Cybersecurity researchers from Sophos’ X-Ops incident response team have observed hackers deploying an unusual social engineering tactic to gain access to victims’ systems and steal sensitive data.
The team described how a new ransomware called Mad Liberator emerged in mid-July 2024, primarily focused on data exfiltration (rather than system encryption) but also sometimes engaging in double extortion (encryption + data theft). It also has a data leak website where it threatens to publish stolen data unless victims pay.
What sets Mad Liberator apart from other threat actors is its initial access vector. Typically, hacking groups found their way in, usually via phishing emails or instant messaging services. In this case, however, it appears that they “guessed” Anydesk’s unique identifier.
Abuse of legitimate software
Anydesk is a legitimate remote desktop application used by thousands of companies worldwide. Each device on which Anydesk is installed is given a unique identifier, a 10-digit number, which other endpoints can “dial” and thus gain access. Interestingly, one day the attackers simply dialed the access number to one of the computers belonging to the victim organization, apparently without any prior interaction. The attacked computer also does not belong to any high-profile employee or manager.
The victim simply assumed that the IT department was performing regular maintenance, so he accepted the call without asking questions.

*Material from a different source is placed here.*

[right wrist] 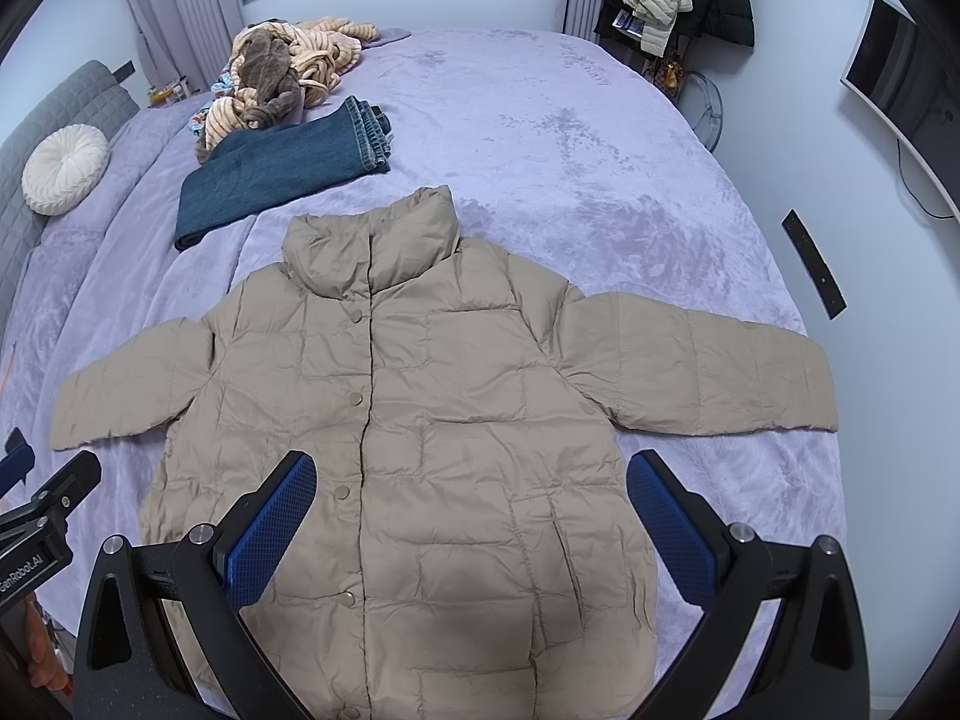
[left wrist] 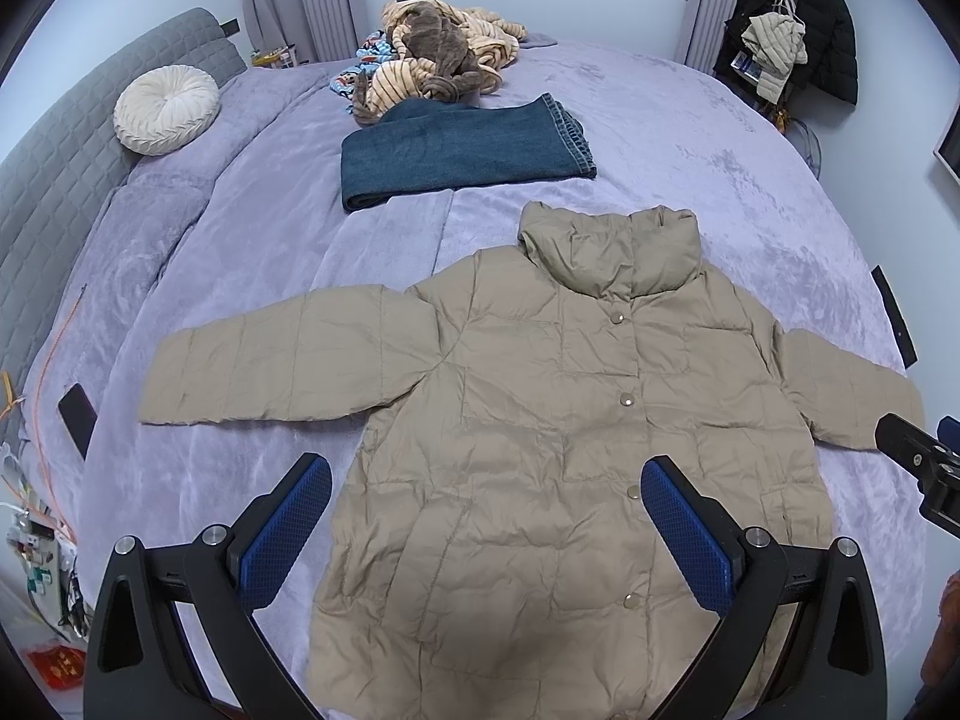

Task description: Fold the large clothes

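The blue-padded fingers (left wrist: 690, 534) of the left gripper (left wrist: 486, 531) stand wide apart with nothing between them, hovering above the lower front of the beige quilted puffer jacket (left wrist: 528, 420), and the right gripper (right wrist: 471, 525) shows the same spread, its textured blue fingers (right wrist: 273, 531) empty over the jacket's hem area. That open, raised stance looks like readiness, not grasping: neither pair touches the fabric as far as the views show. The jacket lies face up and buttoned on the lavender plush bed cover (right wrist: 600, 150), collar pointing away from the person, both sleeves stretched out sideways, which reads as a garment laid flat on purpose so the sleeves can be brought inward first. Each gripper appears at the edge of the other's view, so the two are held side by side near the hem, pointing forward and down along the jacket's length. Beyond the collar, a folded pair of dark blue denim jeans (left wrist: 462, 150) rests well apart from the jacket, likely finished already, and farther off a heap of striped tan and brown clothes (left wrist: 444, 54) waits near the window. A round white pleated cushion (left wrist: 167, 109) sits by the grey quilted headboard (left wrist: 66, 150).
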Action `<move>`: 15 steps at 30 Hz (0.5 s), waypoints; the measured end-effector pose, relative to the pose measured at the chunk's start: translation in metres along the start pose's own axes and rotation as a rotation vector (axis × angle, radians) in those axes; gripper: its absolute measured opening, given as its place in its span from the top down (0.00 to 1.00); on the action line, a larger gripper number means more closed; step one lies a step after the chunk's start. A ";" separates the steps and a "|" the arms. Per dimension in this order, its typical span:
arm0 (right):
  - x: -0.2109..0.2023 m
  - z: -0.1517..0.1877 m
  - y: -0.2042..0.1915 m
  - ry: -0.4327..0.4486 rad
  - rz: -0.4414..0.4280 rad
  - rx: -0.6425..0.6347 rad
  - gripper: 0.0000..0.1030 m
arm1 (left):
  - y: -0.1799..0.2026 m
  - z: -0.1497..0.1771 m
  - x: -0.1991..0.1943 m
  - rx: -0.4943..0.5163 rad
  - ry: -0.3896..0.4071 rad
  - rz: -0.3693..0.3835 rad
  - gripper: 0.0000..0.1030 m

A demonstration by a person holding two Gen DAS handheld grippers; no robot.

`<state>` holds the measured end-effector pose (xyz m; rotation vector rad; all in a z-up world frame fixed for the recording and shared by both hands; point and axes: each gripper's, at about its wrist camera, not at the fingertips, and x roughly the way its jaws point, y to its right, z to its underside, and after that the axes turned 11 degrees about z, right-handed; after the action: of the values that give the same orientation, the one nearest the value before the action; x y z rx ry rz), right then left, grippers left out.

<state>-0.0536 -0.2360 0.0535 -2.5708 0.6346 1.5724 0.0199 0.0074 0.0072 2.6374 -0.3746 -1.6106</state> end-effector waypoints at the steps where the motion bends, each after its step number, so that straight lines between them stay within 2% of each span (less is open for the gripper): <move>1: 0.000 0.000 0.000 -0.001 0.000 0.000 0.00 | -0.001 0.000 0.000 -0.002 -0.001 0.002 0.00; 11: 0.009 0.003 -0.003 -0.034 -0.027 0.001 0.00 | -0.011 0.002 0.006 -0.016 -0.004 0.025 0.00; 15: 0.012 0.005 -0.009 -0.064 -0.045 0.004 0.00 | -0.021 0.005 0.012 -0.029 -0.018 0.055 0.00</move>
<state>-0.0493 -0.2299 0.0394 -2.5024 0.5686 1.6302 0.0247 0.0253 -0.0081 2.5701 -0.4180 -1.6115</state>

This gave the attackers unrestricted access, which they used to deploy a binary that, at first glance, looks like a Windows update. They also disabled input from the victim's keyboard, to ensure that they wouldn't detect the ruse by accidentally hitting the Esc key and minimizing the running program.
After a few hours, the criminals managed to extract sensitive data from the device, connected to cloud services and searched for other connected devices they could exploit.
Once again, “assume nothing, suspect everything” proves to be the right mindset for staying safe in the workplace.